Bestellinformation
| Produkt | Katalog # | EINHEIT | Preis | ANZAHL | Favoriten | |
TdT Double Nickase Plasmid (h) | sc-406822-NIC | 20 µg | $410.00 | |||
TdT Double Nickase Plasmid (h2) | sc-406822-NIC-2 | 20 µg | $410.00 |
DNA-Nukleotidylexotransferase (DNTT) kodiert die terminale Desoxynukleotidyltransferase (TdT), eine spezialisierte DNA-Polymerase, die während der V(D)J-Rekombination nicht vorlagengeleitete Nukleotide an DNA-Enden anfügt.

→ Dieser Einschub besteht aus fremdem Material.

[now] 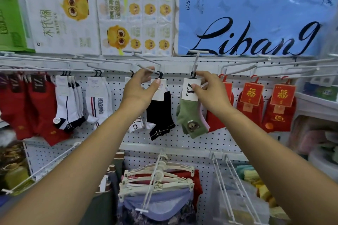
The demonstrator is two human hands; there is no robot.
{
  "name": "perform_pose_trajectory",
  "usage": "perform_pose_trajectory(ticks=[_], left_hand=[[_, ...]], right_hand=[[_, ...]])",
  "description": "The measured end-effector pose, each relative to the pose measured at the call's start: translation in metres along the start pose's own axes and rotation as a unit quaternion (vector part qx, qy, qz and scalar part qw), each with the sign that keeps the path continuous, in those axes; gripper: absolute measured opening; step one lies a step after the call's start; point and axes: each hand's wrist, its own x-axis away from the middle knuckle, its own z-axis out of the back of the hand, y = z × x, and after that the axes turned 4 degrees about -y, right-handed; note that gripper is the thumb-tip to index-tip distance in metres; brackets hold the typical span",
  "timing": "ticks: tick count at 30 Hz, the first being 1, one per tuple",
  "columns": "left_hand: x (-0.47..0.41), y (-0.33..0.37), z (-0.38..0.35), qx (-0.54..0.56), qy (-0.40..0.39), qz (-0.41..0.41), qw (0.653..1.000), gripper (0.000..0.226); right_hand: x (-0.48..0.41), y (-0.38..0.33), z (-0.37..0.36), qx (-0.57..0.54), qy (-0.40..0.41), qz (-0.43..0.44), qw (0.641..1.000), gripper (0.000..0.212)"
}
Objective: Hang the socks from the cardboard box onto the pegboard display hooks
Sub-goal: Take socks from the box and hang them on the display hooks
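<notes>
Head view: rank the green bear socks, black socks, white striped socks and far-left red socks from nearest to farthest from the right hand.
1. Green bear socks, pinched at their card by the right hand.
2. Black socks, just left of the green ones.
3. White striped socks, further left.
4. Red socks, at the far left of the row.

Head view, close, facing pegboard (182,142)
</notes>
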Motion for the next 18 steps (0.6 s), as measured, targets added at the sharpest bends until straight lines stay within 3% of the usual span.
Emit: perform_pose_trajectory(ticks=[4,8,11,18], left_hand=[[0.006,0.002,0.003,-0.001,-0.01,0.008,1.0,0.044],[0.032,-0.003,-0.001,0.008,-0.005,0.027,1.0,0.048],[0.06,-0.013,-0.003,0.004,-0.044,0.024,0.999,0.044],[0.158,-0.022,-0.003,0.0,-0.164,0.004,0.986,0.04]], right_hand=[[0.005,-0.002,0.001,0.014,-0.008,-0.013,1.0,0.05],[0.028,0.0,0.003,0.009,0.0,-0.084,0.996,0.06],[0.067,-0.004,0.008,-0.009,-0.004,-0.105,0.994,0.056],[0.203,-0.022,0.027,0.072,0.01,-0.102,0.992,0.049]])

Die TdT-Aktivität erhöht die junctionale Diversität in Immunglobulin- und T‑Zellrezeptor-Genen und verbindet sie damit mit der programmierten Reparatur von Doppelstrangbrüchen sowie der Endverarbeitung im Rahmen des nicht-homologen End-Joining (NHEJ). Die Expression ist weitgehend auf sich entwickelnde Lymphozyten beschränkt, wodurch DNTT ein zentraler Faktor für die Ausbildung des adaptiven Immunrepertoires ist. Eine fehlregulierte TdT-Expression wird häufig als molekularer Marker unreifer lymphoider Zustände verwendet und ist relevant für Studien zur Biologie lymphoider Malignome und zu aberranter DNA-Reparatur.

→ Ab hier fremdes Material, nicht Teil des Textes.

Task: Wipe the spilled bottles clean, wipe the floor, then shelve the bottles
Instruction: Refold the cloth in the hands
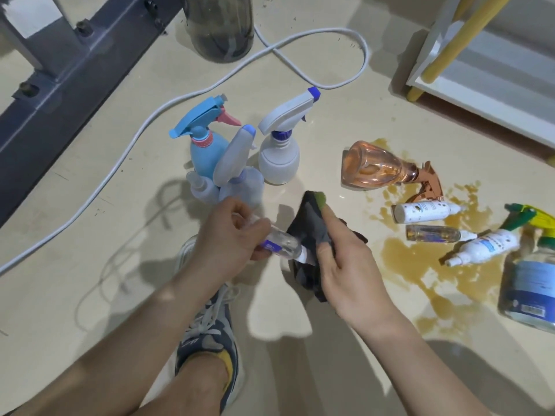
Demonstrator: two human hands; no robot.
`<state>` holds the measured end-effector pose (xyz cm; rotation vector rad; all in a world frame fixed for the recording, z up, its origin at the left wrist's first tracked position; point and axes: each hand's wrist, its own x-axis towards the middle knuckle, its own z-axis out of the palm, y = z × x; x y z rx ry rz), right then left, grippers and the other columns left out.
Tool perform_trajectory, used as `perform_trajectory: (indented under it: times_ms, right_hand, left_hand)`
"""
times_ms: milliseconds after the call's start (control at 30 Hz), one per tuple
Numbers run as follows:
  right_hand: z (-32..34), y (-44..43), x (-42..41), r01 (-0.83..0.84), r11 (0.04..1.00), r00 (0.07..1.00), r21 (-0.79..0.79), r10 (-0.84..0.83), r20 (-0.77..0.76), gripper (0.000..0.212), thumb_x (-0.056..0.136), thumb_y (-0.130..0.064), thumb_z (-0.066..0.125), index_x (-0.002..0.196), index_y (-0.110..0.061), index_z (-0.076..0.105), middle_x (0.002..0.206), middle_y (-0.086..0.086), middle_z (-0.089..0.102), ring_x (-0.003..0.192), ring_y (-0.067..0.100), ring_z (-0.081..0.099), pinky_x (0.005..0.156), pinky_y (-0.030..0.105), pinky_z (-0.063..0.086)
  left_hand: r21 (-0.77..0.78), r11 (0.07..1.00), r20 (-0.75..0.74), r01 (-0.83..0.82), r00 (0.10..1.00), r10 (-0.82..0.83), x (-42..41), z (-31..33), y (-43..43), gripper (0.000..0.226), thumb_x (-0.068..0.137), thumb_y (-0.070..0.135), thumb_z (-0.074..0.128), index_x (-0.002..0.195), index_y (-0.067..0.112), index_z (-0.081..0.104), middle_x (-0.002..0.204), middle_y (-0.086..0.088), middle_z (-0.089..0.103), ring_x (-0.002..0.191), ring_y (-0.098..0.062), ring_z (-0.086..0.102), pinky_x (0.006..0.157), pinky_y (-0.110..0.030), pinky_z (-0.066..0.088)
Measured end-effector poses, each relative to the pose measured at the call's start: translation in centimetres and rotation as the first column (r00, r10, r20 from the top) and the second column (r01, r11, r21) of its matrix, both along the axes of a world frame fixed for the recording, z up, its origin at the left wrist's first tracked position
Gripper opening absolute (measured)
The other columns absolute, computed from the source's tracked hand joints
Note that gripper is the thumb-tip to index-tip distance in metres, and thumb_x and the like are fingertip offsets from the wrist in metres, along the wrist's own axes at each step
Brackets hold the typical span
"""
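In the centre of the frame a small clear bottle [282,247] with a purple label (its writing is too blurred to read) lies sideways between both hands. The left hand [231,232] grips its base with curled fingers. The right hand [345,265] pinches a dark cloth [312,223] around its white cap.

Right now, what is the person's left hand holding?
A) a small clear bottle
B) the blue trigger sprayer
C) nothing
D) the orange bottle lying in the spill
A: the left hand grips the small clear bottle, while the right hand holds a dark cloth against its white tip.
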<state>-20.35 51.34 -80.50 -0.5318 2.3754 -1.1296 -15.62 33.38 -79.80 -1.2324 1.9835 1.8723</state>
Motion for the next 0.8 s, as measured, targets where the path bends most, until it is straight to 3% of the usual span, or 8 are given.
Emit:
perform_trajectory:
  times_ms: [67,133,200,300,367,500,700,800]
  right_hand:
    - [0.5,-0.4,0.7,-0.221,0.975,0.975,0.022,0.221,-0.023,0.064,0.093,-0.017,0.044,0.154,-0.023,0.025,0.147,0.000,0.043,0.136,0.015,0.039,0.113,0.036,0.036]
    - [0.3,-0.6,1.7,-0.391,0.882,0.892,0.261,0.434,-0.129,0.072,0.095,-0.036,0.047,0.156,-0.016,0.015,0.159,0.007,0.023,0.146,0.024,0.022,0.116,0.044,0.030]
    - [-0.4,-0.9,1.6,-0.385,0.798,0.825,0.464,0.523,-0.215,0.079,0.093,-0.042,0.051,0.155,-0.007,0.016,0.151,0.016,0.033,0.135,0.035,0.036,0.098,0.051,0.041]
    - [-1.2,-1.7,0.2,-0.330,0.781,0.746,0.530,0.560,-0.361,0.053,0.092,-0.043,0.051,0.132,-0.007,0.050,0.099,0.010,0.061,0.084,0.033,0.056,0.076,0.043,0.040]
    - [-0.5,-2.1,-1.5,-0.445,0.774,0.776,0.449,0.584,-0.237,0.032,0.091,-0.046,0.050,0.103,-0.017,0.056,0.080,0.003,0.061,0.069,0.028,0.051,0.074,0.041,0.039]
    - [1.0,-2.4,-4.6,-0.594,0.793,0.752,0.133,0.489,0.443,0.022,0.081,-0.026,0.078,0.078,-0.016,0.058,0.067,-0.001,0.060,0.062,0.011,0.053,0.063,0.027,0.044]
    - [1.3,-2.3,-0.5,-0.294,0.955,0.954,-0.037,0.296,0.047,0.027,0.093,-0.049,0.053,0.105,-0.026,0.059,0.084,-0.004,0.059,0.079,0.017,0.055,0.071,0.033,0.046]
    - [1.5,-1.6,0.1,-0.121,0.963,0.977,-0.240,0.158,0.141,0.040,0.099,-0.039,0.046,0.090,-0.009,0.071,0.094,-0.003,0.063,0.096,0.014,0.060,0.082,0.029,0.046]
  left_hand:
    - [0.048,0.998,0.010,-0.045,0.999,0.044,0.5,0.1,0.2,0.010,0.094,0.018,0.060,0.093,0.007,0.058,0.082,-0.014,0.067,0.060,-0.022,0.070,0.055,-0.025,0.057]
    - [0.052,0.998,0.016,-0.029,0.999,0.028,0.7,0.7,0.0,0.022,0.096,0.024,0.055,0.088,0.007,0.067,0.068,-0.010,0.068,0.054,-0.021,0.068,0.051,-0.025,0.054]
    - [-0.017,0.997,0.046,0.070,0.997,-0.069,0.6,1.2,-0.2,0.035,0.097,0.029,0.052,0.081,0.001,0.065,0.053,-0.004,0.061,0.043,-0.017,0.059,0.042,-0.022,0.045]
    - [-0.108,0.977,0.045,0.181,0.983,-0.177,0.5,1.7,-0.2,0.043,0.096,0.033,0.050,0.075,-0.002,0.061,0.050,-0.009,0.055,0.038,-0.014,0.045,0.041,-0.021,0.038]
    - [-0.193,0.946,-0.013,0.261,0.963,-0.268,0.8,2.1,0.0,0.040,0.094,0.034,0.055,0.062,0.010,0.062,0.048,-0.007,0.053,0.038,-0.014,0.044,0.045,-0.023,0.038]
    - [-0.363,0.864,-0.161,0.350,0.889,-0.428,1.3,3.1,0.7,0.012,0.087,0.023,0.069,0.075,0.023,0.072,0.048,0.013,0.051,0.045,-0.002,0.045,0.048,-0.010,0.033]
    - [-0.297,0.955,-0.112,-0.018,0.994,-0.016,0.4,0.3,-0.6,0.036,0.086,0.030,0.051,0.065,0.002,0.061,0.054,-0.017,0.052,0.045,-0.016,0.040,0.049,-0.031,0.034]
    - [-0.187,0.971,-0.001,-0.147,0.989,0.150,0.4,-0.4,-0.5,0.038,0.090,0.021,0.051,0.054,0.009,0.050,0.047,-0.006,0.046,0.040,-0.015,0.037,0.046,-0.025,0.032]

TdT Das Double-Nickase-Plasmid (h) besteht aus einem aufeinander abgestimmten Plasmidpaar, das für die hochspezifische Bearbeitung des DNTT-Lokus in human-Zelllinien entwickelt wurde. Jedes Plasmid exprimiert eine Cas9-D10A-Nickase und eine spezifische sgRNA, die auf entgegengesetzte DNA-Stränge innerhalb von DNTT abzielt. Wenn sie auf benachbarte Stellen auf entgegengesetzten DNA-Strängen gerichtet sind, erzeugen die beiden Nickasen versetzte Einzelstrang-Schnitte, die zusammen einen versetzten Doppelstrangbruch erzeugen, was eine koordinierte On-Target-Aktivität beider Guides erfordert. Der resultierende DNA-Bruch wird durch endogene zelluläre Reparaturwege behoben, meist durch nicht-homologe Endverknüpfung (NHEJ), was zu Insertionen oder Deletionen führt, die die DNTT-Funktion stören. Durch die Notwendigkeit einer doppelten sgRNA-Bindung am Zielort erhöht der Doppel-Nick-Ansatz die Spezifität der Bearbeitung und bietet eine komplementäre CRISPR-Strategie für Anwendungen, bei denen eine zusätzliche Kontrolle über die Zielgenauigkeit gewünscht ist.
Um eine effiziente Identifizierung editierter Zellen zu unterstützen, kodiert ein Plasmid GFP zur fluoreszierenden Visualisierung transfizierter Populationen, während das Begleitplasmid ein Puromycin-Resistenzgen für die Antibiotika-Selektion trägt. Zusammen unterstützen diese Merkmale eine effiziente Anreicherung co-transfizierter Populationen und vereinfachen die Validierung von Klonen mit DNTT-Störung.
Nur für Forschungszwecke. Nicht für diagnostische oder therapeutische Zwecke bestimmt.